Seite drucken
Entscheidung als PDF runterladen
Die Berufung der Beklagten gegen das am 12. Mai 2017 verkündete Urteil der 9. Zivilkammer des Landgerichts Bonn - 9 O 419/16 - wird zurückgewiesen.
Die Kosten des Berufungsverfahrens werden der Beklagten auferlegt.
Das angefochtene Urteil und dieser Beschluss sind ohne Sicherheitsleistung vorläufig vollstreckbar.
Gründe:
2Die Berufung der Beklagten war gemäß § 522 Abs. 2 ZPO durch Beschluss zurückzuweisen.
3Die Berufung hat nach einstimmiger Überzeugung des Senats offensichtlich keine Aussicht auf Erfolg. Hierzu wird auf den Senatsbeschluss vom 8.1.2018 verwiesen. Die Rechtssache hat auch keine grundsätzliche Bedeutung. Weder die Fortbildung des Rechts noch die Sicherung einer einheitlichen Rechtsprechung erfordern eine Entscheidung des Senats aufgrund mündlicher Verhandlung, die auch sonst nicht geboten ist. Die Stellungnahme der Beklagten vom 20.2.2018 rechtfertigt keine andere Beurteilung.

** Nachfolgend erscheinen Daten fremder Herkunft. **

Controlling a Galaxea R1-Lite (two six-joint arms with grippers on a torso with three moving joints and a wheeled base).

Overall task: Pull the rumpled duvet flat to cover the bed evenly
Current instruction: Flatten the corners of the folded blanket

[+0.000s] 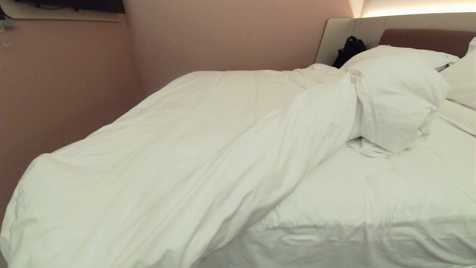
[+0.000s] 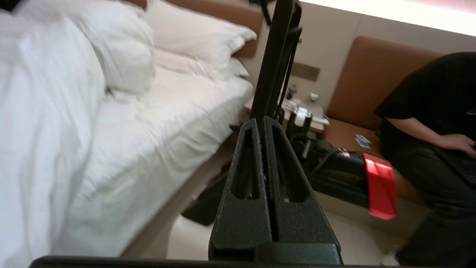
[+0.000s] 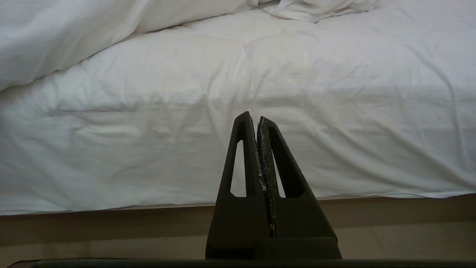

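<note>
Both pincers sit low beside the bed, tips pressed together, empty: right pincer faces the bare near mattress side, left pincer points twd the headboard end. Duvet lies bunched on the left/far half, its ridge running near-left to far-right; left pincer probably nearer.

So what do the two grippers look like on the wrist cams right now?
Both match: the left gripper and right gripper each have two black, rough-textured fingers tapering to a point, each finger with a long cut-out slot. The right one's inner finger edges show whitish scuffs. No cables or markings show on either.
</note>
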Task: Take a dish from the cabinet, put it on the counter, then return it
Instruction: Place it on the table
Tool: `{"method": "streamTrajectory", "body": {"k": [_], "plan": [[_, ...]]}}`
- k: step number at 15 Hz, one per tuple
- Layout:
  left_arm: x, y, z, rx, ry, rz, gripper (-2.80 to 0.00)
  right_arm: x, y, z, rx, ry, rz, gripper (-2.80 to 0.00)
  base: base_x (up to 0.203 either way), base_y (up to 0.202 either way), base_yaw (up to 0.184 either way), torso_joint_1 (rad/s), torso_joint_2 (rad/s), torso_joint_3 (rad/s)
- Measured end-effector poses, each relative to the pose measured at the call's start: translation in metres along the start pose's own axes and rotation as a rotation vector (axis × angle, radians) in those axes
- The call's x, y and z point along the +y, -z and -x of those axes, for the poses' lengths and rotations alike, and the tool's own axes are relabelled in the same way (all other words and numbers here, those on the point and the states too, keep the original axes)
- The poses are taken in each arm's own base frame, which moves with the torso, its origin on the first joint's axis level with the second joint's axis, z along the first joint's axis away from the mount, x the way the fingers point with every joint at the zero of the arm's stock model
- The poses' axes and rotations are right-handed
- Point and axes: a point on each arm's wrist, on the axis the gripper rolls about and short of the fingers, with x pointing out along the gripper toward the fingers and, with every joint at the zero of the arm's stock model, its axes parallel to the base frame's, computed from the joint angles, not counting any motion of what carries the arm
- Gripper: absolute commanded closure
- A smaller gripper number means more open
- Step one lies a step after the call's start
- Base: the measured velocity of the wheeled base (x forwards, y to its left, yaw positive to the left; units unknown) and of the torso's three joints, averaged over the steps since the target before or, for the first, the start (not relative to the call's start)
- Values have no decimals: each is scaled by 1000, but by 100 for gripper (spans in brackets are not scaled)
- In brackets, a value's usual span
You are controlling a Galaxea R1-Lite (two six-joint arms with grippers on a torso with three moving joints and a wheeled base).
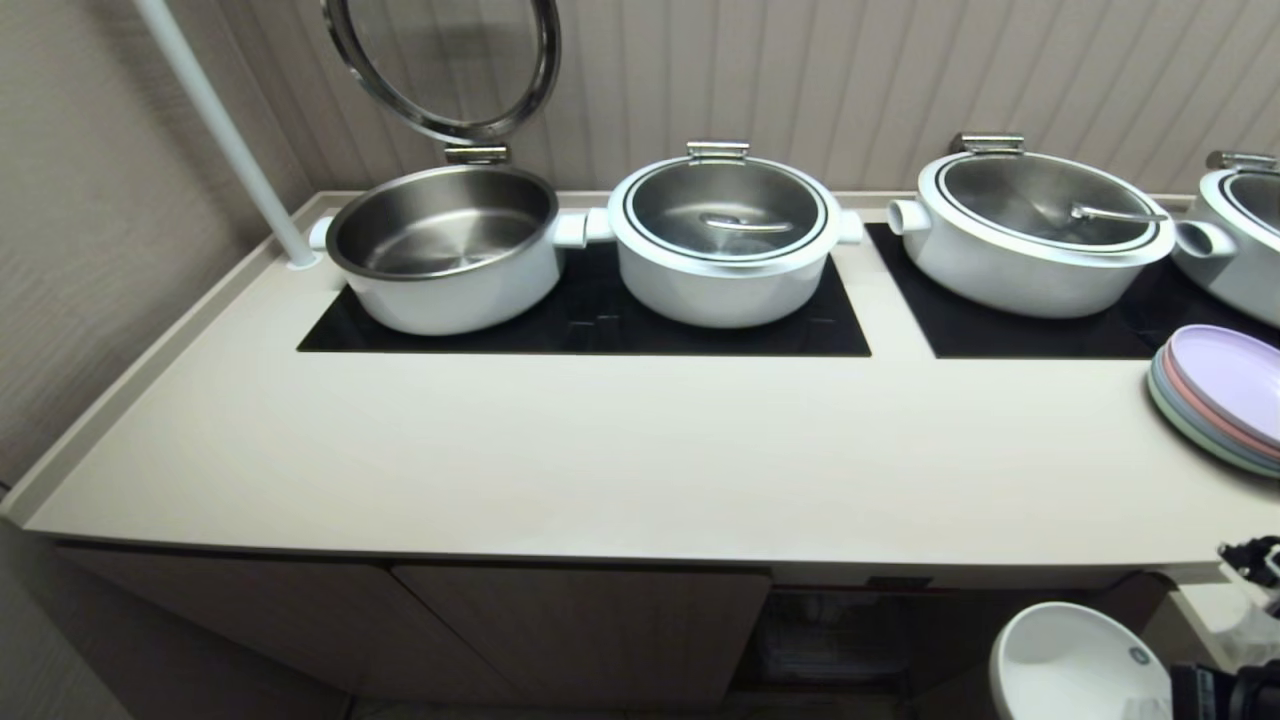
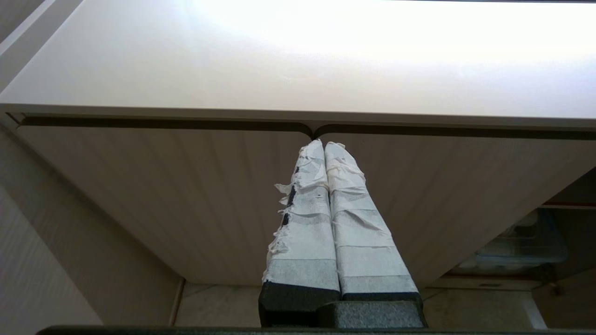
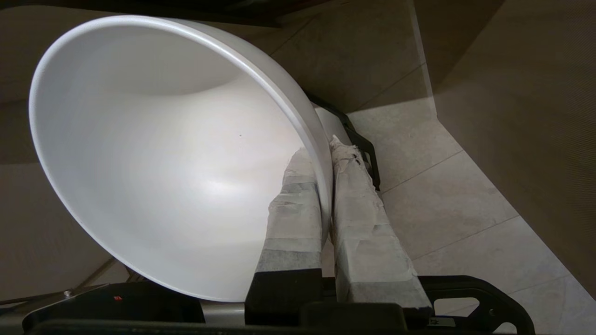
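Note:
The dish (image 1: 1075, 665), a plain white bowl, hangs below the counter's front edge at the lower right of the head view, in front of the open part of the cabinet (image 1: 840, 640). In the right wrist view the dish (image 3: 163, 153) fills the picture, and my right gripper (image 3: 326, 149) is shut on its rim, one taped finger inside and one outside. The beige counter (image 1: 620, 450) stretches across the head view. My left gripper (image 2: 324, 145) is shut on nothing, pointing at the seam between two closed ribbed cabinet doors (image 2: 186, 195).
Several big white pots stand on black cooktop panels (image 1: 600, 330); the leftmost pot (image 1: 445, 250) has its lid raised. A stack of pastel plates (image 1: 1220, 395) lies at the counter's right edge. A white pole (image 1: 225, 135) rises at the back left. Tiled floor (image 3: 447, 195) lies below.

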Motion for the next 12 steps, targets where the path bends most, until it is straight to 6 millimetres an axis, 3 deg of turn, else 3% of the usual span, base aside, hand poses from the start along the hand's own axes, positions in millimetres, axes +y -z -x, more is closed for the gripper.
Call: {"method": "streamTrajectory", "body": {"k": [12], "plan": [[0, 0, 0, -1, 0, 0, 0, -1, 2, 4, -19, -6, -22, 0, 0, 0, 0, 0, 0, 0]]}}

4Die Rechnungen vom 28.10.2015 entsprechen der seit der Einführung von Fallpauschalen üblichen Gestaltung von Krankenhausrechnungen. Insbesondere enthalten sie die Haupt- und Nebendiagnosen und die durchgeführten Prozeduren, das heißt die Angabe der durchgeführten Behandlungsmaßnahmen, die für die Höhe des Endbetrags der Rechnung von ausschlaggebender Bedeutung sind. Der Senat hat bereits in seinem im Prozesskostenhilfeverfahren ergangenen Beschluss vom 9.3.2017 ausgeführt, warum der im Schriftsatz vom 20.2.2018 allein weiter verfolgte Einwand, dass die von der Klägerin vorgenommene Abrechnung nach Fallpauschalen für einen medizinischen Laien nicht nachvollziehbar sei, der Schlüssigkeit des Vorbringens nicht entgegen steht und die Beklagte nicht zu einem pauschalen Bestreiten der abgerechneten Leistungen und der Rechnungshöhe berechtigt. Darin heißt es:
5„Der Höhe nach ist ein Entgelt, das den gesetzlichen Regelungen des Krankenhausfinanzierungsgesetzes und des Krankenhausentgeltgesetzes entspricht, geschuldet. Die entsprechende Berechnung der Klägerin ist überaus substanziiert und detailliert erfolgt und hinreichend verständlich vorgetragen. Bedenken gegen einzelne Positionen vermag der Senat nicht zu erkennen und werden auch von der Beklagten nicht nachvollziehbar aufgezeigt. Gewisse - aus der rechtlichen und tatsächlichen Komplexität der Materie resultierende - Verständnisschwierigkeiten im Detail sind unvermeidlich und bedingen keine Bedenken gegen die Schlüssigkeit des Klagevorbringens. Es ist vielmehr der Beklagten (deren Ehemann immerhin Arzt ist) zunächst zuzumuten, sich selbst um das Verständnis der medizinischen Begriffe zu bemühen, und es ist ihren Prozessbevollmächtigten zuzumuten, die rechtlichen Regelungen, die der Berechnung zugrunde liegen, zu überprüfen und dann gegebenenfalls konkrete Bedenken gegen die Höhe der Rechnung zu formulieren, die der Senat so nicht erkennt.“
6Hieran hält der Senat nach erneuter Überprüfung fest. Konkrete Bedenken werden auch in der Stellungnahme vom 20.2.2018 nicht aufgezeigt.
7Die prozessualen Nebenentscheidungen folgen aus §§ 97 Abs. 1, 708 Nr. 10, 713 ZPO.